WORK TASK: Copy each line of the records that includes "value".

INPUT RECORDS:
[Start of Attachment]

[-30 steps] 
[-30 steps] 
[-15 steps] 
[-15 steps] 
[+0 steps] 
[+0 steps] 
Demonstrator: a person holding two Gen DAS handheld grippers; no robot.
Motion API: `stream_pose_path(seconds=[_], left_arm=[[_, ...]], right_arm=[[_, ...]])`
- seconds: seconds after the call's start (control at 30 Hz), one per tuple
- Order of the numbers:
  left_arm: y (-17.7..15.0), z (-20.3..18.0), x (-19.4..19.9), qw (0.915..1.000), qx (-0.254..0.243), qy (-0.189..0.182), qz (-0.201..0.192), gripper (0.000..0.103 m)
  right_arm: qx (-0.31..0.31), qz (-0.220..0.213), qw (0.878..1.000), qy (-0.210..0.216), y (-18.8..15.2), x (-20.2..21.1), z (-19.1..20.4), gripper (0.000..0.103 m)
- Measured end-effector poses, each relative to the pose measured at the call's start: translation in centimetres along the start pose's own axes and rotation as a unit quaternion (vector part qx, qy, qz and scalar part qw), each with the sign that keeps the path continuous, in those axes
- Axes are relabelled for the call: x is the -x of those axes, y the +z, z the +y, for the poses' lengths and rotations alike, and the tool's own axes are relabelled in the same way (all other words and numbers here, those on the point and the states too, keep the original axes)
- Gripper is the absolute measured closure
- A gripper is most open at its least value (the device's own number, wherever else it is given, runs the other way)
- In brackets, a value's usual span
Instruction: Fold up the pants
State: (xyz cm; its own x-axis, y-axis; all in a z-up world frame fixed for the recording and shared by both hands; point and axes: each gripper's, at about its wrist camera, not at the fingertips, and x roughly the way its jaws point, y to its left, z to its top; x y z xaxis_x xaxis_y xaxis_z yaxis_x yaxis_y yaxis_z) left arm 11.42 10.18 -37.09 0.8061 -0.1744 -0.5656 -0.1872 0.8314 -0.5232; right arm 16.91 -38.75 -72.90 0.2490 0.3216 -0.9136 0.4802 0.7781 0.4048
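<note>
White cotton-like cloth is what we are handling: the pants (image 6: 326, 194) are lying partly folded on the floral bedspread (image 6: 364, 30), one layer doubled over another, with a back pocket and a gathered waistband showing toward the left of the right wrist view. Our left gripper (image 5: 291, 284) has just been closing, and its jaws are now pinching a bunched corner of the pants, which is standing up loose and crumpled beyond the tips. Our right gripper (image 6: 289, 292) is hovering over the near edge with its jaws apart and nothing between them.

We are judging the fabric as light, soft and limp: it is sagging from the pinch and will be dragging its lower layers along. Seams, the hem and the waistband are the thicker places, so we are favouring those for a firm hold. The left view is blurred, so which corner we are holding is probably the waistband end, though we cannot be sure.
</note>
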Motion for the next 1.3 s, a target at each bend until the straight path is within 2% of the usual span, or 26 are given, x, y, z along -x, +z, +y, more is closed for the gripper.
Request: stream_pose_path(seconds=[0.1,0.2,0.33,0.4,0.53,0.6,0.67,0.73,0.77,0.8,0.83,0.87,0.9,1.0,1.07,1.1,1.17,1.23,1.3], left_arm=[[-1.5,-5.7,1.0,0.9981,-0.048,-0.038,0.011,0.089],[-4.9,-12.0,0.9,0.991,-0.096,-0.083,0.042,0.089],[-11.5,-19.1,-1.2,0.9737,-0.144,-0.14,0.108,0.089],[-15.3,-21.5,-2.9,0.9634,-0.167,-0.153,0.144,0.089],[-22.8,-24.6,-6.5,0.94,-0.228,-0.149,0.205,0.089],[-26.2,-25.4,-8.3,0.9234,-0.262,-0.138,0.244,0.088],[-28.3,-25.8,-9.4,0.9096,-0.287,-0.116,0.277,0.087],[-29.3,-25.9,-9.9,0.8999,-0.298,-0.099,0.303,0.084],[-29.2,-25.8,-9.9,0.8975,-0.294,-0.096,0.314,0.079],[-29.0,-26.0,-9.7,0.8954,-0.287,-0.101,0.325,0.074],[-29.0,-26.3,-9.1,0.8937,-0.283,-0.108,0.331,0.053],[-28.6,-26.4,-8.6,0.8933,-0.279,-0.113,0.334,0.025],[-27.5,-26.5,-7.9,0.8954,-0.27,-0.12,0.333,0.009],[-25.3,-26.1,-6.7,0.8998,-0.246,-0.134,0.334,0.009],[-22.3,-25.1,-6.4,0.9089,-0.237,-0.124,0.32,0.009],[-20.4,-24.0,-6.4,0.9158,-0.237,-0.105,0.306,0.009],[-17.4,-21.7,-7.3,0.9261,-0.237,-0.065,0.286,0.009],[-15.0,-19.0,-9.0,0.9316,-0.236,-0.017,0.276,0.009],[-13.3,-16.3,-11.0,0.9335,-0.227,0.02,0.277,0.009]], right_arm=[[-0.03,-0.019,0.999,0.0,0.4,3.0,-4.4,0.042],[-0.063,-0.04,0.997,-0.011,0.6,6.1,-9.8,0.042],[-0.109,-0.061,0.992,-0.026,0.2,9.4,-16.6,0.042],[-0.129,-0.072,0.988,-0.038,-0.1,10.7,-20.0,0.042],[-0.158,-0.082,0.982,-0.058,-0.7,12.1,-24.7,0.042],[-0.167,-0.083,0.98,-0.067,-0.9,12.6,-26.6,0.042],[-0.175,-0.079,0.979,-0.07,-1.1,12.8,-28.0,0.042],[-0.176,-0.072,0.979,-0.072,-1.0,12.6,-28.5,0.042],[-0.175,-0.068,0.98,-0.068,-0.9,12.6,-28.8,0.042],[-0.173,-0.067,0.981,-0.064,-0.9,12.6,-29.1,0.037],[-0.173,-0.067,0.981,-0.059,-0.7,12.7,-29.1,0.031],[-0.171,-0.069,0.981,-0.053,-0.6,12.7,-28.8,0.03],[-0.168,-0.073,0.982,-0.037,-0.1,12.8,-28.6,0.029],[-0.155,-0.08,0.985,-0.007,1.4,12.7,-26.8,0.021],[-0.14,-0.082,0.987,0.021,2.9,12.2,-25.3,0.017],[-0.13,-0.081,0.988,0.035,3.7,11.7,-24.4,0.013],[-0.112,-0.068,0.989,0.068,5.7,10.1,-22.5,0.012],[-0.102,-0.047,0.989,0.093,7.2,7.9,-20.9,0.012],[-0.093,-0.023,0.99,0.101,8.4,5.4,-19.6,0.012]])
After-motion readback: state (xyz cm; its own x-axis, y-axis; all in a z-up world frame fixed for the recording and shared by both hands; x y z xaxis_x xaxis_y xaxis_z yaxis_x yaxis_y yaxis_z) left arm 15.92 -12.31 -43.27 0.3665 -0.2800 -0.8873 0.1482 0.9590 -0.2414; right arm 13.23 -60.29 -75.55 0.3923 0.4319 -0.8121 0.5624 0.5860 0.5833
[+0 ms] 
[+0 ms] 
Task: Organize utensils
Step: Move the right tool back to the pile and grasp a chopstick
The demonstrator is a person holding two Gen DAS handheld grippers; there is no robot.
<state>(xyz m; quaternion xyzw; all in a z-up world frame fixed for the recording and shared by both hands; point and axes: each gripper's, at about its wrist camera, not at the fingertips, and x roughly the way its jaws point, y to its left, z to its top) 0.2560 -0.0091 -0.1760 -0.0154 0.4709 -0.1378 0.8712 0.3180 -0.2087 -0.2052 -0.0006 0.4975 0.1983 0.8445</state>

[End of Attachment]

ANSWER SPACE:
- A gripper is most open at its least value (the device's own number, wherever else it is given, runs the other way)
- In brackets, a value's usual span

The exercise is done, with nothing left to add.